Trade deficit widens to ¥268.1 billion as export growth slows
Japan had a merchandise trade deficit of 268.055 billion yen in July, the Ministry of Finance said on Wednesday.
China-bound shipments were off 1.3% from 12 months earlier in volume terms, outstripping a 0.4% fall to the rest of Asia.
Economic slowdown in China, which accounts for about a fifth of Japan’s exports and imports, have weighed on Japan’s economy in recent months.
Imports fell 3.2 per cent in year-on-year in July versus the median estimate for a 7.9 percent annual decrease as the cost of crude and liquefied natural gas fell. “China is dragging down exports”.
“Commodity exporters are the worst hit given China’s heft in commodities, but there is also little doubt that Asian manufacturing exporters have also fared poorly, even in the face of an entrenched U.S. recovery”, the Mizuho report said. However, imports have not fallen as much as expected, with weakness in the yen countering that trend. Economists had predicted the shortfall would shrink to around 53 billion yen.
The news comes amid growing concerns over the outlook of the Japanese economy, which shrank 0.4% in the April to June period on the back of tepid household spending and sluggish exports.
Shipments to the United States, whose economy has been on a recovery track, grew 18.8 percent to 1,340.8 billion yen for the 11th straight monthly gain, while imports from the country rose 7.5 percent to 693.9 billion yen.

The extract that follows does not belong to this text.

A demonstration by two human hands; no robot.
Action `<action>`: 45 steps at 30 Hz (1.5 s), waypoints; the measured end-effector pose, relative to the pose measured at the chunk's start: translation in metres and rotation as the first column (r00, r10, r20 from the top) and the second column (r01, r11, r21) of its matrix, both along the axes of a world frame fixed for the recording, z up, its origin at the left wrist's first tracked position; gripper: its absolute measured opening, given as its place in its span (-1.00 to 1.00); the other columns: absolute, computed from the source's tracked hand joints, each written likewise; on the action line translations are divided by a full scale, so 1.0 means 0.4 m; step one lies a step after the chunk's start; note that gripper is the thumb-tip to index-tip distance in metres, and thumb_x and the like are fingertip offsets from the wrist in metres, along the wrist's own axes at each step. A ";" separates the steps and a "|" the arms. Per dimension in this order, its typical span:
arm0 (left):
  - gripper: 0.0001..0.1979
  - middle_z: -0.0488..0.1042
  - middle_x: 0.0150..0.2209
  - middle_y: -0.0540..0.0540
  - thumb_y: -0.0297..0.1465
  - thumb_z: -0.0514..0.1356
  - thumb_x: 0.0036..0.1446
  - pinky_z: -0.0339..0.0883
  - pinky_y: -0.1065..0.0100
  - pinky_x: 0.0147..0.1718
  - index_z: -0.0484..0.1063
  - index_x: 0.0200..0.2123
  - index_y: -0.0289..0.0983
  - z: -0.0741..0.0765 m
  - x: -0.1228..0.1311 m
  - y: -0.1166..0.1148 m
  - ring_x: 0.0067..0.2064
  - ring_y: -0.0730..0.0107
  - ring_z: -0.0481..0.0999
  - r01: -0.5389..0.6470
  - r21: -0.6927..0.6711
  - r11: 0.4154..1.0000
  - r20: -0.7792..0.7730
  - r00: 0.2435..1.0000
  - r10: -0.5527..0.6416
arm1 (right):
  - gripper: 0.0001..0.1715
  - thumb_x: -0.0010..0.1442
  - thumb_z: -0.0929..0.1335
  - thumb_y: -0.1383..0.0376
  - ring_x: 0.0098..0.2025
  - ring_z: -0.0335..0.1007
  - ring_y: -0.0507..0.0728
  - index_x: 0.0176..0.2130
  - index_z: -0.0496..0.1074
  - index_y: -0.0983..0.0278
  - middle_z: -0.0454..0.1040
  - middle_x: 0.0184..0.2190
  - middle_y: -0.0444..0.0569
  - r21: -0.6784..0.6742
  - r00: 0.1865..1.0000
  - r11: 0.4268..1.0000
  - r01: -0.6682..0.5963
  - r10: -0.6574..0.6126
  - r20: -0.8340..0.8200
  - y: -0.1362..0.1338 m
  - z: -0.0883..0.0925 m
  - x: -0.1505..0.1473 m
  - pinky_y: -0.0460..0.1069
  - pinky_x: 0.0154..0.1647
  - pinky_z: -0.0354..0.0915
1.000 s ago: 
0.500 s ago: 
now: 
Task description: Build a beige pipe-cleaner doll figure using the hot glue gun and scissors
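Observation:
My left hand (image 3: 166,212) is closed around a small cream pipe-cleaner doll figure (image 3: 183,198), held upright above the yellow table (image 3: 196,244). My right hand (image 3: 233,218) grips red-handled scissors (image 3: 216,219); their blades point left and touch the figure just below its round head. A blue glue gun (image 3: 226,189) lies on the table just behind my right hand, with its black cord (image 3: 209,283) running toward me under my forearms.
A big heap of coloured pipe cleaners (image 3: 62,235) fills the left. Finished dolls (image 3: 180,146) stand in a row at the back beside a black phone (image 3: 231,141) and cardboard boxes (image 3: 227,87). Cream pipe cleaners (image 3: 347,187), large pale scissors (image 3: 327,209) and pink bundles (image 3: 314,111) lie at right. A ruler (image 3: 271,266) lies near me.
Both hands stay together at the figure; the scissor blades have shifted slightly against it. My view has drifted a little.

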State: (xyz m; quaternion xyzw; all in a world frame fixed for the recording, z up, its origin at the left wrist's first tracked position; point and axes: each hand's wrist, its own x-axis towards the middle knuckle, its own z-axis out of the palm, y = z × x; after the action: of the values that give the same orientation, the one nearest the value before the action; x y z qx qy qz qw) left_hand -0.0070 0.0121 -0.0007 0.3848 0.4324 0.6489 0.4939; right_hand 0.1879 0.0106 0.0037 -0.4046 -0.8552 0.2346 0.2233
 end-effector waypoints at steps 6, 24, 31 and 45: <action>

Prime Minister Shinzo Abe’s government has nudged major companies into raising wages for the past two years in the spring with a series of meetings with major business lobbies and labour unions.
This month, Kuroda said he would consider expanding the bank’s record 80 trillion yen annual asset-buying scheme – a means to pump money into the economy similar to the US Federal Reserve’s quantitative easing – if weak oil prices keep holding back near-zero inflation.